Spanish-American War, the 1898 conflict between the US and Spain, during which the US removed Cuba, Puerto Rico, Guam and the Philippines from Spain, annexing the last 3. During the war, US consular officials in Canada reported on Spanish espionage, Canadian opinion, movements of ships and Spanish efforts to purchase coal. Spain upgraded posts in Halifax, Québec City and Victoria and redeployed consuls previously based in the US. The staff at Spain's legation in Washington moved to Toronto and Montréal, where it engaged in espionage and public relations. Canadian shipping profited from suppliers and passengers anxious to avoid attacks by the Spanish Navy. Canadian vessels, financed through the Bank of Montreal, ran US blockades around Cuba and Puerto Rico.
Canadian opinion was largely sympathetic to the US, and Canadian support helped the US. Spanish spies based in Montréal had to leave Canada, but the US agents who had stolen the incriminating evidence did not. While media pressure forced Spaniards from Canada, Canadian officials exchanged information with American agents. Spain could not buy coal for its navy, despite middlemen willing to circumvent the Canadian embargo against sales to belligerents; the US Navy had no such difficulty.
Yet British neutrality laws prevented Canadians from serving in either belligerent's armed forces.
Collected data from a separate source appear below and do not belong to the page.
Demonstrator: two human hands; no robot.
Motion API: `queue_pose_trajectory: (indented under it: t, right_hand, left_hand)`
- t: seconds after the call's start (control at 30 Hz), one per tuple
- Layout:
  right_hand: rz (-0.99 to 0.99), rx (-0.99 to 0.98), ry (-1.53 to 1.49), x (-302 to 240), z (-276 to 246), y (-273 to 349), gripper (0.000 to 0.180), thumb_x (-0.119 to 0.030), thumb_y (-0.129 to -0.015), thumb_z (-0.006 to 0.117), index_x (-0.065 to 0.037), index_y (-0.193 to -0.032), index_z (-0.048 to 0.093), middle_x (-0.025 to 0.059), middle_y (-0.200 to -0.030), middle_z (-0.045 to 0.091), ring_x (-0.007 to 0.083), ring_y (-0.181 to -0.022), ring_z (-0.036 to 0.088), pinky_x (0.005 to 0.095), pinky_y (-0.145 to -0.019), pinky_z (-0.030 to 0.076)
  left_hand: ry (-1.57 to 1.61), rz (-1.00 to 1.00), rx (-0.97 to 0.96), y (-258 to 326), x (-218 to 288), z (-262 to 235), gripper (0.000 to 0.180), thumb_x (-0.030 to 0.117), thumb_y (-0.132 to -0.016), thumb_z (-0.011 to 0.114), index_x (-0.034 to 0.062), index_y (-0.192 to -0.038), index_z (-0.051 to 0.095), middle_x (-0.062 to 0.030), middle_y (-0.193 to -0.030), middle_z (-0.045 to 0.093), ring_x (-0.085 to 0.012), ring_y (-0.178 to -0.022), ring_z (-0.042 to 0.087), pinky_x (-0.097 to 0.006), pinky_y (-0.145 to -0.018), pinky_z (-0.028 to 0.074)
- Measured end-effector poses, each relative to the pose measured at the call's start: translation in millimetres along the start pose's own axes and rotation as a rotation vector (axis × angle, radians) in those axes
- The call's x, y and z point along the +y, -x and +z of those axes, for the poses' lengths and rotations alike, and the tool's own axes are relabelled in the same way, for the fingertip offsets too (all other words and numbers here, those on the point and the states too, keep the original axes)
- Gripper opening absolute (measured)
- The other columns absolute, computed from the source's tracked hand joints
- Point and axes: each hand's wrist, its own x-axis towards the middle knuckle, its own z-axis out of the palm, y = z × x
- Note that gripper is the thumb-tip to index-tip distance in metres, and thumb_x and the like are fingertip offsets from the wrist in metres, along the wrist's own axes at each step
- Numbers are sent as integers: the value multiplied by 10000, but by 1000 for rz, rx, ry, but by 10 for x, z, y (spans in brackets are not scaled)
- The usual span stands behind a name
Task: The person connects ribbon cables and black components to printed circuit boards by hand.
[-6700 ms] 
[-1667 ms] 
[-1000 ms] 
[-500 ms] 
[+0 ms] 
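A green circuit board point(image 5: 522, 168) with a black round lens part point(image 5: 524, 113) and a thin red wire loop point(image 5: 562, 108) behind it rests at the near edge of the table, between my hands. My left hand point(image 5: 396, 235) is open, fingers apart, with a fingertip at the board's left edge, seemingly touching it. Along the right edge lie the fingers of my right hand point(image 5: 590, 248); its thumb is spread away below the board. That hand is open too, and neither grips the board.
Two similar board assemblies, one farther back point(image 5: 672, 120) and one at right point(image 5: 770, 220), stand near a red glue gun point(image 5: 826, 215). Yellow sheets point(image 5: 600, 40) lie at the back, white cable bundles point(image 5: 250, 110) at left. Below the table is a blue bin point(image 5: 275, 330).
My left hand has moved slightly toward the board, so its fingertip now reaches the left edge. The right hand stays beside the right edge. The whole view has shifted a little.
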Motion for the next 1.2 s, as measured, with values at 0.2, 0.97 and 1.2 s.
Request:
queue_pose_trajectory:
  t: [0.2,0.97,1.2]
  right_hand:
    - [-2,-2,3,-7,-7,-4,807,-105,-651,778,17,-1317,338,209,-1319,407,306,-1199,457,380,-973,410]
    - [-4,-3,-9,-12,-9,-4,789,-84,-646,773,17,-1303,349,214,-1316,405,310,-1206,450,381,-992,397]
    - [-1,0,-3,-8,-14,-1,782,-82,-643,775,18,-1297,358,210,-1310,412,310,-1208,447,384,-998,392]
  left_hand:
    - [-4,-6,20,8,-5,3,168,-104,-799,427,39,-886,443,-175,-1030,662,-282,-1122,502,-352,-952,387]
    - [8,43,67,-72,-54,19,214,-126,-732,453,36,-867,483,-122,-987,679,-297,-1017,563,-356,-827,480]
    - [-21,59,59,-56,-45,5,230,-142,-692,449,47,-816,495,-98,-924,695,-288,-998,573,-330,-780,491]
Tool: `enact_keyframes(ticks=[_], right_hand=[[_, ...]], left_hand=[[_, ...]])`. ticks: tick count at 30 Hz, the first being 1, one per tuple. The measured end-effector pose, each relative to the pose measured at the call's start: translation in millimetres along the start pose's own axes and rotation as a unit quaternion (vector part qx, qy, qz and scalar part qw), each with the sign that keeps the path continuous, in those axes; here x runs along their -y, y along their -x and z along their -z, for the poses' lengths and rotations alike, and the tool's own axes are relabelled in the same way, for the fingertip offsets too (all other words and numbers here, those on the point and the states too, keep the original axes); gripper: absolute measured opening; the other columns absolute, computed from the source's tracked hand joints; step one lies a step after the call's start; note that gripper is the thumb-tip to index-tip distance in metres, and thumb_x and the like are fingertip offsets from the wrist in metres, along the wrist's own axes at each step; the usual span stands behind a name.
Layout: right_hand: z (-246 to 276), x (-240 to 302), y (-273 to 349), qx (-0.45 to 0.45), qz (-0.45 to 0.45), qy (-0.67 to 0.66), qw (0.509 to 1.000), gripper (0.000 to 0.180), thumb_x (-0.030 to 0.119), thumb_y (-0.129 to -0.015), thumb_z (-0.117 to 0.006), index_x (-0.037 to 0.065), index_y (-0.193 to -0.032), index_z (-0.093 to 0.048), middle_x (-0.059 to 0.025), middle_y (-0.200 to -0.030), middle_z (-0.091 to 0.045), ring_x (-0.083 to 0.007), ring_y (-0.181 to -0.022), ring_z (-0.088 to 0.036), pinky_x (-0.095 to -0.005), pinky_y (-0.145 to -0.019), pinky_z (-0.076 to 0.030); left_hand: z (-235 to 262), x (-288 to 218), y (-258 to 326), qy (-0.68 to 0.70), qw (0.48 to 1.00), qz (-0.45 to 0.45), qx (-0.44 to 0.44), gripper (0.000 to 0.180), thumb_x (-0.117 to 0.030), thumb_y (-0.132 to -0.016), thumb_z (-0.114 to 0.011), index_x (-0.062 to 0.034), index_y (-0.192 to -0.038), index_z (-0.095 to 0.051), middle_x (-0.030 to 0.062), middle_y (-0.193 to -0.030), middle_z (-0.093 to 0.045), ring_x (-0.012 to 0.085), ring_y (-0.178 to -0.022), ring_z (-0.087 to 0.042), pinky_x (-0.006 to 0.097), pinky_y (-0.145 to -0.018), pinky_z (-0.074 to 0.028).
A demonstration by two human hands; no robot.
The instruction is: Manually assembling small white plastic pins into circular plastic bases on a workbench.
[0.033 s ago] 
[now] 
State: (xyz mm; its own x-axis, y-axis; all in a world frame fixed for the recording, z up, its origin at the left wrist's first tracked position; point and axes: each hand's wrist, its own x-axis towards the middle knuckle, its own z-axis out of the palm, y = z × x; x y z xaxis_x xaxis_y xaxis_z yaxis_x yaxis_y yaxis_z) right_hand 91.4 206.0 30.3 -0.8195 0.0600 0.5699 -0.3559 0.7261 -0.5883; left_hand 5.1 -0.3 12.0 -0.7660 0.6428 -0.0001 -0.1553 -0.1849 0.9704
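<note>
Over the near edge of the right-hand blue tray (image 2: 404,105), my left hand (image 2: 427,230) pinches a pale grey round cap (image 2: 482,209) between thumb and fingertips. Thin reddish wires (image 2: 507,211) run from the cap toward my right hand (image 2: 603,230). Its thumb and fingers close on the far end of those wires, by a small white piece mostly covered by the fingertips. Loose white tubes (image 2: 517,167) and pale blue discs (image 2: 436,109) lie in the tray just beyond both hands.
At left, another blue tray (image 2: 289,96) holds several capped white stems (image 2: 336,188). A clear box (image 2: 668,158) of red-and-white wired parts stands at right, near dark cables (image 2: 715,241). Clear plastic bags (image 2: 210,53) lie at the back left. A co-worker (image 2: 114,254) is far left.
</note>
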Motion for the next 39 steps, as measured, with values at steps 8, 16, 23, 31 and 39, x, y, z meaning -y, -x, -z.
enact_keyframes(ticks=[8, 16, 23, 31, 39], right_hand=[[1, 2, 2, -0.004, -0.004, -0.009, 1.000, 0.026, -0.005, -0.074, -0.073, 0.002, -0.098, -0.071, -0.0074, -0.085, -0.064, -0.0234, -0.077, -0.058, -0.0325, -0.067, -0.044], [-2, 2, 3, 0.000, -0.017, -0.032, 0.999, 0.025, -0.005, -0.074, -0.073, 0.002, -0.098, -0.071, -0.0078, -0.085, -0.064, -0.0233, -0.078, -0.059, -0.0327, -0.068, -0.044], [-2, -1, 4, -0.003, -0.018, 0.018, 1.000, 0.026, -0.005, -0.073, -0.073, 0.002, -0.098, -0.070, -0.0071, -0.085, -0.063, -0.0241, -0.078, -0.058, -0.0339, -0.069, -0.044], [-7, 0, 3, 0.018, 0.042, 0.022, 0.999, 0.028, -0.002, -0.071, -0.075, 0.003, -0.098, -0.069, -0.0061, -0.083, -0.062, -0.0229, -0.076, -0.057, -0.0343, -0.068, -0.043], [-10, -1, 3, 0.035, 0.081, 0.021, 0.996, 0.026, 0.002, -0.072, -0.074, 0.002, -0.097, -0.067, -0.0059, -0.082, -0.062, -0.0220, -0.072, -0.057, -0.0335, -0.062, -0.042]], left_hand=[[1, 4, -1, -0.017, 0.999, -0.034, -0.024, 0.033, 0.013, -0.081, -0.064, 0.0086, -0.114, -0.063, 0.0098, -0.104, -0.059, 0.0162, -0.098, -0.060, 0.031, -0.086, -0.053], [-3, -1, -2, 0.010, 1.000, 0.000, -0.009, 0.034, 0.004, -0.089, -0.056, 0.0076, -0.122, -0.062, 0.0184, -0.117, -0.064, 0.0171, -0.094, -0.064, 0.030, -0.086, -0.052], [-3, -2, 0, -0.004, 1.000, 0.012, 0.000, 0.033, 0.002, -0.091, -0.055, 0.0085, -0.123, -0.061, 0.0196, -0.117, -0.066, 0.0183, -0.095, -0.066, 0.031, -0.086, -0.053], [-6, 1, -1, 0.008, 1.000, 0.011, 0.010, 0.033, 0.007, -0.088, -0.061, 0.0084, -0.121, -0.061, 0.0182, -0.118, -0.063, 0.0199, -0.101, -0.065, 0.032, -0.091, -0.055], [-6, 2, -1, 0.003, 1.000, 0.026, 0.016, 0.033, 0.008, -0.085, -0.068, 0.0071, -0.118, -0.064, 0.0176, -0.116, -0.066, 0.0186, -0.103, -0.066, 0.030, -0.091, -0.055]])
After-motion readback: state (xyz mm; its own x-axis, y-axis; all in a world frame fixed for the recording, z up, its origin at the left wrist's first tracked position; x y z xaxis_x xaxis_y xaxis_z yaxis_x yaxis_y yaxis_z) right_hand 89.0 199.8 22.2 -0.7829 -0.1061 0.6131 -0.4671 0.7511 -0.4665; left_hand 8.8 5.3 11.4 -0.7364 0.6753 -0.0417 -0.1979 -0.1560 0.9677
The Montréal-based Beaver Line's Lake Ontario could not ferry troops to Cuba, and Halifax sheltered the Spanish vessel, San Ignacio de Loyola.
Despite Canadian support for the US war effort, Canadian trade with Puerto Rico subsequently declined, and the US refused to soften its stand on the ALASKA BOUNDARY DISPUTE. However, Sudbury benefited as foreign navies, impressed by the effectiveness of nickel alloys in protecting the US Navy from Spanish fire, offered new markets.